## ABOUT THIS TASK
Could you reproduce the lines below from the one with "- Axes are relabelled" through the one with "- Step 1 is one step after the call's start"? Keep both ends and add nothing.

START GIVEN DATA

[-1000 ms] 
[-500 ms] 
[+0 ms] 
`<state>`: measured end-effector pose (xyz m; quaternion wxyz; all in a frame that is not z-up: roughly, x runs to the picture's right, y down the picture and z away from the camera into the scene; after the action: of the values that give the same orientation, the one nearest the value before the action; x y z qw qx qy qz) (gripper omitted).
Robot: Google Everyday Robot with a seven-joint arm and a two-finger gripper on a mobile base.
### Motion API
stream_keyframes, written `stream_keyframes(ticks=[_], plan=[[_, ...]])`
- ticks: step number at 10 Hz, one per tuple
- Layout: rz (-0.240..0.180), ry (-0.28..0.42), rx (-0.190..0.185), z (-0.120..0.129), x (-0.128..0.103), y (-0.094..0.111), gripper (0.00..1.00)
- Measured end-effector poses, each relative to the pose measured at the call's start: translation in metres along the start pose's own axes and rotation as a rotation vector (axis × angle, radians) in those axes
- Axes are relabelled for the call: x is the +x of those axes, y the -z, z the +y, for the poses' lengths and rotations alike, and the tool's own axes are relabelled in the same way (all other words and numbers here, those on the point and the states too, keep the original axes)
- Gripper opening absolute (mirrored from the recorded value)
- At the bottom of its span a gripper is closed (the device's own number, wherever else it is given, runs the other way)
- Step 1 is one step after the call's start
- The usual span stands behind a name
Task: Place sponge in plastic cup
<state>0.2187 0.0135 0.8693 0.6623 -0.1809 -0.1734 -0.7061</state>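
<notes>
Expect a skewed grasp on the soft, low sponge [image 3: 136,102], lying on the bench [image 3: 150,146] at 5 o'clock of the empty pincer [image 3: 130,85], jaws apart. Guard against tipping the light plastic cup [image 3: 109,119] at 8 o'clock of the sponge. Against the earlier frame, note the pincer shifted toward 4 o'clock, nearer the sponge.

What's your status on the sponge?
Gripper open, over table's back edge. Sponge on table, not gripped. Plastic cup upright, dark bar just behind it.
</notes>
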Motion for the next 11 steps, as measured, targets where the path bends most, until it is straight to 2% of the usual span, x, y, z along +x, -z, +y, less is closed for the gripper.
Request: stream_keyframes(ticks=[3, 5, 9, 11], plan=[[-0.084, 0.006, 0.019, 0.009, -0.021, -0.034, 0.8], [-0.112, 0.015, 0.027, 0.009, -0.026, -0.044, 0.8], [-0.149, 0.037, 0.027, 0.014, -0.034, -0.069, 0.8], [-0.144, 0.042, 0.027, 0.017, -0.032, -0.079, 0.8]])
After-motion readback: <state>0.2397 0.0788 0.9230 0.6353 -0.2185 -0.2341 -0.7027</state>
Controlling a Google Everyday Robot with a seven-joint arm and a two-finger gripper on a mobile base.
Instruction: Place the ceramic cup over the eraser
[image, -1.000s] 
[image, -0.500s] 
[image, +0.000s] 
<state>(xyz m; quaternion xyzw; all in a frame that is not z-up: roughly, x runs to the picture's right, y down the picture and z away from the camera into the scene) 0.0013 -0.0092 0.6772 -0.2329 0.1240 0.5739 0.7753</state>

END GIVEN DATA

## OUTPUT FOR THIS EXERCISE
- Axes are relabelled for the call: x is the +x of those axes, y the -z, z the +y, for the poses' lengths and rotations alike, and the tool's own axes are relabelled in the same way (all other words and numbers here, those on the point and the states too, keep the original axes)
- Gripper opening absolute (mirrored from the recorded value)
- At the bottom of its span a gripper is closed (the device's own number, wherever else it is given, runs the other way)
- Step 1 is one step after the call's start

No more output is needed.